Optimal Transport in linear Independent Component Analysis

Simulated Experiment: Double IC extraction with squared Wasserstein Distance - Continous - Laplace and Student-t

import numpy as np
import torch
import matplotlib.pyplot as plt
import scipy.stats

from wasserstein_ica import WassersteinICA

# --- 1. Simulation Setup ---
n_samples = 5000
np.random.seed(42)

# Source 1: Student-t distribution with df=2 (Infinite Variance)
# Note: df=2 implies infinite variance, which challenges standard whitening.
#s1 = np.random.standard_t(df=3, size=n_samples)

# Source 1: Uniform Distribution (Sub-Gaussian)
# Range [-sqrt(3), sqrt(3)] ensures unit variance
s1 = np.random.uniform(-np.sqrt(3), np.sqrt(3), size=n_samples)

# Source 2: Laplace distribution
s2 = np.random.laplace(loc=0.0, scale=1.0/np.sqrt(2), size=n_samples)

# Stack and Mix
S_true = np.stack([s1, s2])
A_true = np.array([[1.0, 0.5], 
                   [0.5, 1.0]])  # Mixing matrix
X_mixed = A_true @ S_true

# Convert to Torch for WassersteinICA
X_torch = torch.tensor(X_mixed, dtype=torch.float32)

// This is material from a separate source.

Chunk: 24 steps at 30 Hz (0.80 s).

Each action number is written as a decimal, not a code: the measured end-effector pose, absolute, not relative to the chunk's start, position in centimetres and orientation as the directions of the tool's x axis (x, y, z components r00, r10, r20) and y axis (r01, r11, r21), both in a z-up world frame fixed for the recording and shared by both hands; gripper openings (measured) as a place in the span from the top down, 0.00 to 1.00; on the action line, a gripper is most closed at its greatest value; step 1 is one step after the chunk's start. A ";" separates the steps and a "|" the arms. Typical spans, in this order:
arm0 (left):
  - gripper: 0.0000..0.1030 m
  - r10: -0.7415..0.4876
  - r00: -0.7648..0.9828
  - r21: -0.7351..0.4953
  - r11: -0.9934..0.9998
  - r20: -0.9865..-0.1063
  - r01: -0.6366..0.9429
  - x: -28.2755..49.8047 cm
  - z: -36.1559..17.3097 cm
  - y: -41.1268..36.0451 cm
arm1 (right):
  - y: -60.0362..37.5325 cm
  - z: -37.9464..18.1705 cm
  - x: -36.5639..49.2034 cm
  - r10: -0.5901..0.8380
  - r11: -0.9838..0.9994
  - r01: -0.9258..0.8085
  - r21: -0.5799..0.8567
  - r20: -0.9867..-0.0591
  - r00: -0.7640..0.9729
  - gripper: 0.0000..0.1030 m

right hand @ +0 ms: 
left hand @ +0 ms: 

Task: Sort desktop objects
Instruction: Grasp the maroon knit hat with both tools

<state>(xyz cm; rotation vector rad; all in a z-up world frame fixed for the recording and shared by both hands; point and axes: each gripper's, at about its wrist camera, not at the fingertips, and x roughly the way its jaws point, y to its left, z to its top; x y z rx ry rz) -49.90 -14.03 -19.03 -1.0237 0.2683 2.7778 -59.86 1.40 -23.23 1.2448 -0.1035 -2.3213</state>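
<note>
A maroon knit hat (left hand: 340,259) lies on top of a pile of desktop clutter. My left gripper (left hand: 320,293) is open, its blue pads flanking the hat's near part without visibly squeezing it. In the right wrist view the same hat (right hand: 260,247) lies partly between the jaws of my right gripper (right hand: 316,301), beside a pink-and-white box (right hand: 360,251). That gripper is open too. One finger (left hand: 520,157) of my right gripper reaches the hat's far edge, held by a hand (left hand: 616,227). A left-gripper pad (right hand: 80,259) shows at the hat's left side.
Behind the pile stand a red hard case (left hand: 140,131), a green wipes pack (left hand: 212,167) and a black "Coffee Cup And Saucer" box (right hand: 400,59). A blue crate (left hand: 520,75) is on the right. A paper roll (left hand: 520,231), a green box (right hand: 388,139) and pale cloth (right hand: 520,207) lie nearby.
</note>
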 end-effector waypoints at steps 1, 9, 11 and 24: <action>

# --- 2. Initialization & Whitening ---
ica = WassersteinICA(X_torch)
ica.whiten()

# --- 3. Landscape Visualization (Plotting best candidates) ---
# We manually scan angles to plot the W2^2 metric landscape before extraction
angles = torch.linspace(0, np.pi, steps=200)
candidates = torch.stack([torch.cos(angles), torch.sin(angles)], dim=1).to(X_torch.device)
distances = []

for w in candidates:
    # Compute score for each angle
    dist = ica.wasserstein2_distance(w)
    distances.append(dist.item())

plt.figure(figsize=(10, 5))
plt.plot(np.degrees(angles.numpy()), distances, label=r'$W_2^2$ Distance')
plt.title("Optimization Landscape: Wasserstein-2 Distance vs Angle")
plt.xlabel("Angle (Degrees)")
plt.ylabel("Non-Gaussianity Metric")
plt.grid(True, alpha=0.3)
plt.legend()
plt.show()

png

# --- 4. Sequential Extraction ---
print("\n--- Extracting Components ---")

# Extract 1st Component
# We use continuous optimization for precision
w1, dist1 = ica.optimize_wasserstein2(continuous=True, grid_points=100)
print(f"1st Component found. Score: {dist1:.4f}")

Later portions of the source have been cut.